Mots-clés : Nouvelle économie, finance environnementale, Carbon War Room, Conférence de Cancun, CoP16, CdP16, marché du carbone, économie internationale, changements climatiques.

 

Une semaine après l’ouverture de la Conférence de Cancun sur les changements climatiques, il est à prévoir une impasse politique entre les pays ayant adhéré au protocole de Kyoto et les pays n’en faisant pas partie, quant à sa suite ou sa reconduction. Les divergences sont grandes et chacun renvoie la balle au voisin, prétextant que si ce dernier ne prend aucune mesure contraignante, ils ne sont pas disposés à passer à l’action non plus.

La bonne entente entre les pays est un objectif de plus en plus difficile à atteindre en ce début du 21e siècle, où la mondialisation des échanges commerciaux et des flux financiers internationaux atteignent des niveaux historiquement jamais égalés. Les regroupement de pays tels que l’Union européenne et le G20 sont confrontés à des défis globaux comme la lutte aux changements climatiques ou à la pauvreté, et sont à la fois contraints par leurs impératifs nationaux de développement économique.

 

Le « Carbon War Room » : réinventer le système économique

Une nouvelle approche est nécessaire. Le célèbre et richissime innovateur Richard Branson, PDG de l’entreprise Virgin, a participé à la mise sur pied du Carbon War Room, une organisation visant à canaliser la force et les énergies des entrepreneurs afin d’implanter des solutions de marché au défi des changements climatiques. Cette initiative aspire à accentuer l’évolution de l’économie du 20e siècle, basé sur l’utilisation massive d’énergie fossile vers une nouvelle économie faible en carbone, durant le 21e siècle.

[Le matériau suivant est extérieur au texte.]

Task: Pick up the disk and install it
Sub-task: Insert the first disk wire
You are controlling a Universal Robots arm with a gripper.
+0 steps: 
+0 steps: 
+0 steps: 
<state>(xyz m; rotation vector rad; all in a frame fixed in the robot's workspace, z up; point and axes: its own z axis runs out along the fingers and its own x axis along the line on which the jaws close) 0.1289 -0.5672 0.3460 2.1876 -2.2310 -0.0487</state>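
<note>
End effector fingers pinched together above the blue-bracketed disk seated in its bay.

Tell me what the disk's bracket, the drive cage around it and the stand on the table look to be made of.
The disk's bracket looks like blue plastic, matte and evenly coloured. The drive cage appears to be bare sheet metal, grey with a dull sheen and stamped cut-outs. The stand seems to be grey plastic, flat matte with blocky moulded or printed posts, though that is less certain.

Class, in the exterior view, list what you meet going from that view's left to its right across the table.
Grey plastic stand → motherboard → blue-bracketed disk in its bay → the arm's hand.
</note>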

Les entrepreneurs sont invités à rejeter les méthodes dépassées de l’ancienne économie. Ils utiliseront une nouvelle façon de penser, de concevoir les choses, un leadership innovateur, afin de créer une économie post-carbone. L’objectif n’est pas de défaire l’actuel système, mais de contribuer à le faire évoluer en une force qui soutiendra la création de richesse durable pour les futures générations. Il est temps de réinventer notre système économique, et le Carbon War Room veut créer un réseau d’individus talentueux qui contribuera au façonnement de la nouvelle économie plus respectueuse de l’environnement et de la biodiversité.

 

Sept théâtres d’intervention

Le Carbon War Room dispose de sept théâtres d’opération. La première bataille se situe au niveau du secteur de la production d’électricité. La production d’énergie renouvelable, le développement des capacités de stockage et la mise sur pied de réseaux de distribution intelligents (smart grid) sont les principaux objectifs de ce premier théâtre d’opération.

Le second théâtre s’attaque aux systèmes de transport. Il inclut l’augmentation des transports en commun, l’utilisation de biocarburant comme combustible alternatif et vise les camions, les trains, le transport aérien et maritime. Mr Branson est lui-même actif dans la recherche et le développement de ce type de combustible pour la flotte de sa compagnie aérienne, Virgin Atlantic.

La Chine adhère à cette vision : elle planifie la mise en œuvre en 2012 du nouveau Train Grande Vitesse Shanghai-Pékin, qui reliera les deux villes en 5 heures plutôt que 10 heures auparavant. Il y a quelques jours, une expérience pilote menée par les Chinois leur a permis de briser le record de vitesse avec une pointe à 486 km/h avec ce TGV, entièrement conçu en Chine.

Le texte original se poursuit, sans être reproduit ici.